[Records drawn from a dataset]
────

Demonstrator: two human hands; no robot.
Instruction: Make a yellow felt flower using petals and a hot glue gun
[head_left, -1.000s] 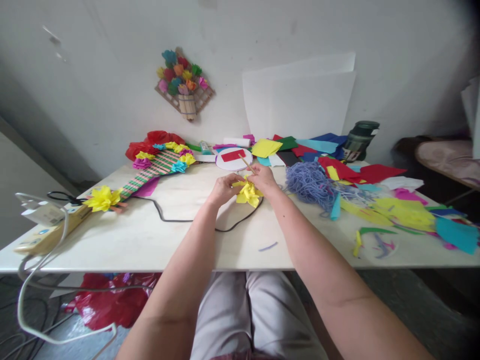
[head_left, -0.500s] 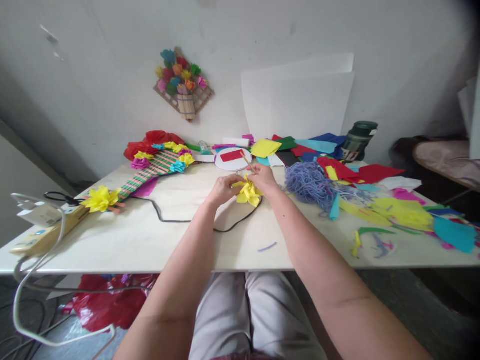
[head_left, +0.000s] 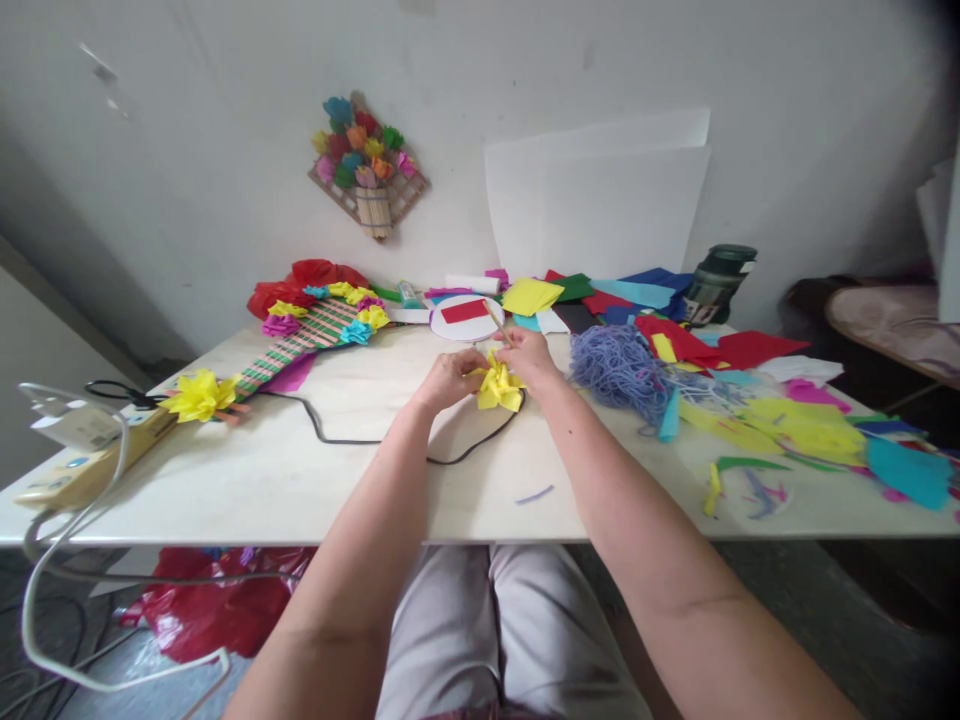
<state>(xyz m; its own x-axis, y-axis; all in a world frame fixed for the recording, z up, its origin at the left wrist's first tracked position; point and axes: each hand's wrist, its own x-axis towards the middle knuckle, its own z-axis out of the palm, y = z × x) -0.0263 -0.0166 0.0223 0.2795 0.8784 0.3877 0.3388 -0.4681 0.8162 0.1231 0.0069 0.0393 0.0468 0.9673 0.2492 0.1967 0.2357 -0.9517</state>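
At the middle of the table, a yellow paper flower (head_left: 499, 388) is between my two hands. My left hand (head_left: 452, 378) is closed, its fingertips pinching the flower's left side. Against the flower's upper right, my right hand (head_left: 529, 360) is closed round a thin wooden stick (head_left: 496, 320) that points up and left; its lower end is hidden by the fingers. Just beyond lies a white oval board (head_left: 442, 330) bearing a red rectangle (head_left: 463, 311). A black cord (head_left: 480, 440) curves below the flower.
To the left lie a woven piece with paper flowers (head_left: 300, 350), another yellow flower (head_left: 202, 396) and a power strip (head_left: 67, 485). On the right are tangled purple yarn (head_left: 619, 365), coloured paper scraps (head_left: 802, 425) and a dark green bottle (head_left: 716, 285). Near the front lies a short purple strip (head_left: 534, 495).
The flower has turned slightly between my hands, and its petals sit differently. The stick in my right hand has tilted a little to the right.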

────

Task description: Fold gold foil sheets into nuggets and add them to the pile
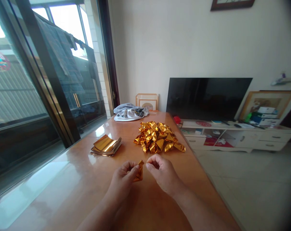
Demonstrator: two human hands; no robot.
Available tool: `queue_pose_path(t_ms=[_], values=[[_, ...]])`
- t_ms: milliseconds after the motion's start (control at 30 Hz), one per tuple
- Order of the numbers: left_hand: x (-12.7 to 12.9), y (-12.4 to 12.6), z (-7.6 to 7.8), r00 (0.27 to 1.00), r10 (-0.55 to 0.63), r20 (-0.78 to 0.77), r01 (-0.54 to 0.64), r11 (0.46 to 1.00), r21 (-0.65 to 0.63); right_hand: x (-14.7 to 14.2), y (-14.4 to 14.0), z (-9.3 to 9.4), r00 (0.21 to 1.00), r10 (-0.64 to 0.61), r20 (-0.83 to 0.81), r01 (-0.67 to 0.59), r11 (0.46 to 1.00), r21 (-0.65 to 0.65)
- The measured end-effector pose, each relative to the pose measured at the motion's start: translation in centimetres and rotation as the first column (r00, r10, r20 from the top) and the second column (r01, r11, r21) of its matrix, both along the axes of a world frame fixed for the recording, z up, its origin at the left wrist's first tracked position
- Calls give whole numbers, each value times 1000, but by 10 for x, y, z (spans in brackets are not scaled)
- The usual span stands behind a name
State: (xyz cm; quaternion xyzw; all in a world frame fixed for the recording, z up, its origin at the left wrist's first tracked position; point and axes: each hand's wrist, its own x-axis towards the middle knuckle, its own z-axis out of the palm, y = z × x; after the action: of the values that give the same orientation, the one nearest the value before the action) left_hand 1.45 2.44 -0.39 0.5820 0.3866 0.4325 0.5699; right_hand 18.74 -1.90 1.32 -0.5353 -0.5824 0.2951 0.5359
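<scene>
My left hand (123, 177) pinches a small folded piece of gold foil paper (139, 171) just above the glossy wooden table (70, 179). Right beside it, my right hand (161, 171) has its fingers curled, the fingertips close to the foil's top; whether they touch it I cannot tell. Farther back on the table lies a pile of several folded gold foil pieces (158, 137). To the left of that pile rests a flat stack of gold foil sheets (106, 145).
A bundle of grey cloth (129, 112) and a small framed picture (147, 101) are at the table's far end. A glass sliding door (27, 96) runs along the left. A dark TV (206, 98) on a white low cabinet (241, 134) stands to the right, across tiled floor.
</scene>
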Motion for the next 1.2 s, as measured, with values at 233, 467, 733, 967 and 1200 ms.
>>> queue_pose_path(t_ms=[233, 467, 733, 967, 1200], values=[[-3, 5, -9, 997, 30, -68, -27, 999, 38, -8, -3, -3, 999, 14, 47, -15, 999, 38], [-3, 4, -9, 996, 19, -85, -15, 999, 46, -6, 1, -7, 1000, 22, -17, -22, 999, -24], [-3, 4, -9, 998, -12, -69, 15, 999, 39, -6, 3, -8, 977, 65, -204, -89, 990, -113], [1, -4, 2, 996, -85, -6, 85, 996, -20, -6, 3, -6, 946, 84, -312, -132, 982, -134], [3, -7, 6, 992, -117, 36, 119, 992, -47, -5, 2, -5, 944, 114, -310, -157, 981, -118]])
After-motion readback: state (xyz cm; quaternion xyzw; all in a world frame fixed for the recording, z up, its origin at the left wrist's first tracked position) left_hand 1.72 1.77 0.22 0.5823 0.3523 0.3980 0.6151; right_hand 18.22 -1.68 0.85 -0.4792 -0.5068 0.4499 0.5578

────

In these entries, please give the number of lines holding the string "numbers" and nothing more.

[WRITTEN RESPONSE]
2